# Aviularia: a basic caresheet



## daz30347 (Aug 30, 2007)

*Avicularia: a basic Caresheet.*


The genus "Avicularia" refers to a group of arboreal (Tree climbing) tarantulas from South America.

The species which are both in the hobby and described are: (with the more common species in *bold)*

*Avicularia Purpurea*
*Avicularia Metallica*
*Avicularia Amazonica*
Avicularia Jurensis
*Avicularia Laeta*
Avicularia Braunshauseni
*Avicularia Versicolor*
Avicularia Alticeps
Avicularia Aurantiaca
Avicularia Fasciculata
Avicularia Guyana
Avicularia Rutilans

There are several other species, but these are either not in the hobby, or are undescribed,and so are listed below; (again, bold=more common)

*Avicularia Sp (formerly known as Avicularia Avicularia)*
*Avicularia Sp Peru Purple*
Avicularia Sp Kwitara River
Avicularia Sp Metallic green

There are several other undescribed species, but these are either not in the hobby, as above, or are very rarely available in the trade.


Basic Care:
Avicularia (or "Avics" or "Pink toes" as there commonly reffered to) are arboreal, meaning height is more important than floor space as they spend a large bulk of their time high up in trees etc...

They require high humidity an thus a good moisture holding substrate is required.along with adequate ventilation, going horizontall to there setup, to allow the through-flow of air for improved ventilation. 

Avicularia will spend most their time in Web-protected,vertical hides and in the wild can be found using dead tree trunks as a hide.
Commonly used items for a hide are Cork tubes, or vertical bamboo.
Many people will keep there "Avics" in cereal tubs or similair, with spiderlings being kept in small,high tubberware. 

*Getting the humidity and ventilation lvels correct is vital to the tarantulas survival as both a young spider to adults.*

Live plants can be used, but are not vital, although they do aid with humidity control. i personally use plastic plants as they are both cheap,and can be shaped to suit the wished effect.Live plants are often hard to maintain within a terranium so plastic plants are easier.

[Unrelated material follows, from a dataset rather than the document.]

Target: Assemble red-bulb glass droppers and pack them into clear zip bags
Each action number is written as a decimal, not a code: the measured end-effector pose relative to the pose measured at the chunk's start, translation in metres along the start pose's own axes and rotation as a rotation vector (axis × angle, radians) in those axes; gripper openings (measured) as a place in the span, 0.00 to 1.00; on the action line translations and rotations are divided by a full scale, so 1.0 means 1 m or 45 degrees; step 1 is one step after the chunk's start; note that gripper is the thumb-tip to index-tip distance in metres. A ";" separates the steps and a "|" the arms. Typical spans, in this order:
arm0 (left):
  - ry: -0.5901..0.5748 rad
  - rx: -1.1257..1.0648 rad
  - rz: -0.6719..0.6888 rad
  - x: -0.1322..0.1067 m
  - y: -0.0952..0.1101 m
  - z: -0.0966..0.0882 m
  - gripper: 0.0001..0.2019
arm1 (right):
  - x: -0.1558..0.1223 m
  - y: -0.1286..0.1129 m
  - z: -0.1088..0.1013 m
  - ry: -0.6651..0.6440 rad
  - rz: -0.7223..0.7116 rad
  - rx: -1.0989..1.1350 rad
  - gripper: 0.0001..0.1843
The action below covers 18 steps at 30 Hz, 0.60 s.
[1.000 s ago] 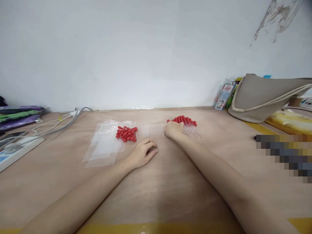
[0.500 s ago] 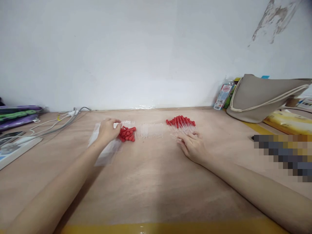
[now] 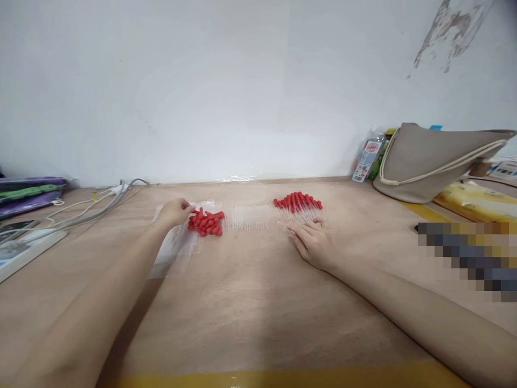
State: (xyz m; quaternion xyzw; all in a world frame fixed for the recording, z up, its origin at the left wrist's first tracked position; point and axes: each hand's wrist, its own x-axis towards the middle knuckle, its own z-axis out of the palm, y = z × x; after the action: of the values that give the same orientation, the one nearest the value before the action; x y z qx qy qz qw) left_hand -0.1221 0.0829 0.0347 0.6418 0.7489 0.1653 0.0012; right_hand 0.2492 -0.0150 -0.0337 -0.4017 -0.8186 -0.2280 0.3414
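My left hand (image 3: 176,212) is closed in a pinch at the left edge of a pile of red rubber bulbs (image 3: 207,223), its fingertips on one bulb. The pile lies on clear plastic bags (image 3: 172,250). To its right, several thin clear tubes (image 3: 247,217) form a row. Beyond my right hand (image 3: 315,242) lies a fanned row of droppers (image 3: 298,202), clear tubes with red bulbs on their far ends. That hand rests on the table over their near ends, with a thin clear tube (image 3: 284,227) between thumb and fingers.
At the right are a grey bag (image 3: 428,161) with a cord, a bottle (image 3: 368,156) and a yellow packet (image 3: 479,202). A pixelated dark object (image 3: 468,258) lies nearer. Cables (image 3: 95,210), a white power strip (image 3: 32,253) and purple packets (image 3: 32,196) are at the left.
My left hand has drawn slightly left, and its fingers have closed at the pile. Several bulbs have shifted left. My right hand has barely moved; its thin tube shows more clearly.
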 end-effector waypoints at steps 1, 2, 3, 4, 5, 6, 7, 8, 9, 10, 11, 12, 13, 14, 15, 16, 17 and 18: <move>0.017 0.017 0.010 0.001 -0.001 -0.002 0.11 | 0.000 0.000 0.000 -0.002 -0.002 0.001 0.12; 0.029 0.036 0.021 0.001 -0.001 -0.004 0.11 | 0.000 0.000 0.000 -0.003 -0.004 0.004 0.12; 0.035 0.053 0.034 0.001 -0.001 -0.006 0.10 | 0.000 0.000 0.000 -0.003 -0.004 0.006 0.11; 0.045 0.066 0.052 0.000 -0.001 -0.009 0.10 | 0.000 0.000 0.000 -0.002 -0.004 0.008 0.11; 0.075 0.066 0.078 -0.002 0.000 -0.011 0.09 | 0.000 0.000 0.000 -0.001 -0.002 0.010 0.11; 0.141 0.047 0.115 -0.005 0.002 -0.013 0.09 | 0.000 0.000 0.000 -0.001 0.000 0.012 0.11; 0.246 0.002 0.162 -0.010 0.005 -0.015 0.09 | 0.000 0.000 0.000 -0.001 0.001 0.015 0.11; 0.373 -0.069 0.220 -0.016 0.009 -0.016 0.10 | 0.000 0.000 0.000 0.001 0.000 0.020 0.11; 0.512 -0.165 0.292 -0.025 0.015 -0.015 0.11 | 0.000 0.000 0.000 0.003 -0.001 0.030 0.10; 0.613 -0.275 0.369 -0.035 0.023 -0.014 0.13 | 0.000 0.000 0.001 0.005 -0.003 0.047 0.10; 0.610 -0.398 0.456 -0.047 0.031 -0.011 0.13 | 0.001 -0.001 0.001 0.004 -0.006 0.071 0.09; 0.522 -0.537 0.539 -0.061 0.040 -0.006 0.12 | 0.002 -0.002 0.001 -0.002 -0.007 0.100 0.09; 0.408 -0.675 0.608 -0.074 0.050 0.001 0.11 | 0.003 -0.003 0.002 -0.014 -0.007 0.133 0.09; 0.296 -0.809 0.650 -0.087 0.060 0.008 0.11 | 0.003 -0.004 0.002 -0.027 -0.006 0.166 0.09; 0.197 -0.910 0.682 -0.100 0.070 0.016 0.10 | 0.004 -0.005 0.003 -0.040 -0.006 0.198 0.09; 0.114 -0.981 0.702 -0.111 0.078 0.024 0.10 | 0.005 -0.007 0.004 -0.054 -0.010 0.228 0.09; 0.040 -1.035 0.720 -0.120 0.086 0.032 0.11 | 0.005 -0.008 0.005 -0.066 -0.013 0.255 0.09; -0.021 -1.049 0.717 -0.127 0.092 0.039 0.10 | 0.005 -0.009 0.006 -0.076 -0.014 0.277 0.09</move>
State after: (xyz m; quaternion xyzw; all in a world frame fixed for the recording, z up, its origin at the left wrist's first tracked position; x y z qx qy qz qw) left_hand -0.0031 -0.0184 -0.0055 0.7665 0.4190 0.4362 0.2160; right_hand 0.2375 -0.0139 -0.0343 -0.3645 -0.8505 -0.1276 0.3570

Also u have to make sure the plants arent poisenous and are suited to high humidity. Also that they dont contain pesticides

Avics, like most tarantulas, will be happy feeding on crickets or small-medium locust, and should be fed every week for adults, with slings being fed bi-weekly, this is my own personal routine, but it may vary between other hibbyists.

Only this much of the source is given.